List B is another separate route for eligible young players. It does not remove a player from La Liga’s non-EU calculation.

A practical checklist for transfer and registration news

  1. Check every nationality the player legally holds. A second EU, EEA or Swiss passport can change the calculation.
  2. Separate an application from completed nationality. “Eligible for a passport” and “registered with that passport” are different claims.
  3. Check treaty treatment individually. Do not use a historical country list as proof of current status.
  4. Count the club’s current first-team non-EU registrations. A transfer agreement does not itself create an available place.
  5. Wait for the accepted registration. LaLiga’s prior approval and the definitive RFEF licence matter more than informal reports about paperwork.
  6. Keep domestic and UEFA lists separate. Nationality status and locally trained status answer different questions.

For a comparison with the Premier League, Serie A, Bundesliga and Ligue 1, read our guide to non-EU and homegrown-player rules across Europe’s big five leagues.

Frequently asked questions

How many non-EU players can a La Liga club register?

A Primera División club may register up to three non-EU foreign players in its first team under Article 22 of the 2026/27 RFEF competition rules.

Can all three play together?

Yes. The rule expressly permits the three registered non-EU players to be fielded simultaneously.

Does an EU dual passport remove a player from the quota?

Generally, yes, once the nationality is legally held and accepted in the registration process. A pending application is not enough.

Do Norwegian, Icelandic, Liechtenstein or Swiss players use a non-EU place?

They are generally treated as community-equivalent because Spain’s free-movement and employment regime covers EEA nationals and, under a separate agreement, Swiss nationals. The official registration remains decisive.

Do British players count as non-EU after Brexit?

British-only players generally use a non-EU place. Another qualifying passport or an individual registration decision can change the result.

Can a B-team registration bypass the first-team non-EU quota?

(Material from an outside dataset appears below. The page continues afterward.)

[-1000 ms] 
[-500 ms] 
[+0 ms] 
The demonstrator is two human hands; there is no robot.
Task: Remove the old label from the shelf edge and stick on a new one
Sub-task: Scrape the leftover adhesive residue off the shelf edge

No. B-team registration does not by itself establish an exemption from the first-team non-EU quota. The 2026/27 rules state that affiliation or dependency cannot be used to evade the regulations, and the use of B-team or dependent-team players remains subject to the applicable RFEF and LaLiga rules. The player’s formal registration category must be checked individually.

Is the La Liga rule the same as UEFA’s homegrown rule?

No. La Liga’s rule concerns nationality and equivalent legal treatment. UEFA’s locally trained rules concern the player’s registration history during his development years, irrespective of nationality.